Difficult Movies For Dumb | Charades Exclusive

You finally rip free, losing your monocle. The chameleon turns its head, blinks, and scuttles sideways across the wall. You scream silently (open mouth, no sound). You chase it, but it camouflages into a green fire extinguisher. You bump into a pillar. You fall down. You look up, defeated. The chameleon sits on your head, licking its eye.

You pull out a tiny, invisible hammer and tap the wall next to the "painting" — as if checking its authenticity. The "painting" (the chameleon) flinches slightly. You don't notice. You take a deep bow, then pretend to kiss the air in front of the "artwork." You write in your notebook: "A bold statement on the void. 10/10." difficult movies for dumb charades

You (the actor) walk slowly through a dusty, ruined art gallery. You wear an imaginary monocle and hold an invisible notebook. You look around at blank, empty walls. You sigh dramatically. You write "Nothing of value survived" in your notebook.
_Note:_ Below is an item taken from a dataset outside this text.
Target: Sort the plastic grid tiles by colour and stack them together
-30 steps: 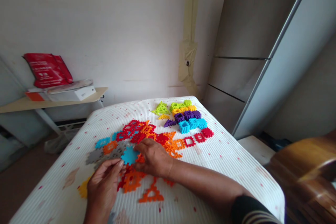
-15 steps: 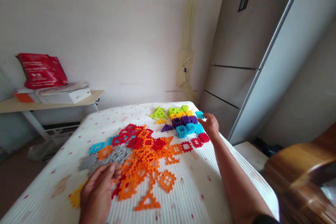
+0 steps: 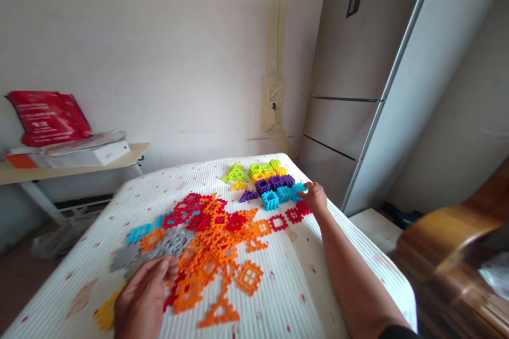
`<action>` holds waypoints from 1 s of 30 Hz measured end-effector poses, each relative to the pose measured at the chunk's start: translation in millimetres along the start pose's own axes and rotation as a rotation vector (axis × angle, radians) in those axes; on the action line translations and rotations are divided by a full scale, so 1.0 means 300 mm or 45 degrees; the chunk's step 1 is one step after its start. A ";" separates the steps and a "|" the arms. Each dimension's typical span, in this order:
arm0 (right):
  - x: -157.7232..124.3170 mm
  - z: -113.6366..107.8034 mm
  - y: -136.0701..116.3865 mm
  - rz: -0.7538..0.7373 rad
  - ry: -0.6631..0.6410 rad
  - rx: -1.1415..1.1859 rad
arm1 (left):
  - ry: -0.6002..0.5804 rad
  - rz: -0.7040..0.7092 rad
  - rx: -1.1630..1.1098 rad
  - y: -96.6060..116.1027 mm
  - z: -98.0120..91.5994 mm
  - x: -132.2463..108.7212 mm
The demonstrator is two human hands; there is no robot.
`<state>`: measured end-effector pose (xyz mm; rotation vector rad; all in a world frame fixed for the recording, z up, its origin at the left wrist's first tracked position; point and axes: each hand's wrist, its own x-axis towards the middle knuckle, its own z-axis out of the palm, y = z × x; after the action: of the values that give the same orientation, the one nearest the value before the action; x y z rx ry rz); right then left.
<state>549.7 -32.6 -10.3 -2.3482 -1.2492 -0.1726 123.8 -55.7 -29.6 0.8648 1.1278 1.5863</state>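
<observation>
**A:** so where are the hands at here?

**B:** right hand (image 3: 316, 198) is stretched way out to the far right corner of the bed (image 3: 286, 286). Its fingertips are on the end of the blue row (image 3: 280, 195), just below the purple row (image 3: 276, 183). The fingers are curled, can't tell if it's actually pinching a piece tbh.

**A:** and the left?

**B:** left hand (image 3: 141, 299) lies flat and open, palm down, at the near edge of the loose pile. Its fingertips touch the grey pieces (image 3: 167, 241), right beside the orange pieces (image 3: 217, 254).
</observation>
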 end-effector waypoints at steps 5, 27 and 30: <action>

You finally rip free, losing your monocle

You lean in to sniff the "painting." The chameleon's long, invisible tongue shoots out and sticks to your nose. You freeze. Your eyes go wide. You try to pull back, but you're stuck. You wave your arms in panic. You mime being lifted slightly off the ground. You chase it, but it camouflages into a

Suddenly, you spot one small painting left on a distant wall. You gasp. You run over, adjust your monocle, and tilt your head. You squint. The "painting" is just a single, perfect green dot on a white canvas. You nod wisely, then mime "air-quoting" and mouth the words: "Post-modern minimalism."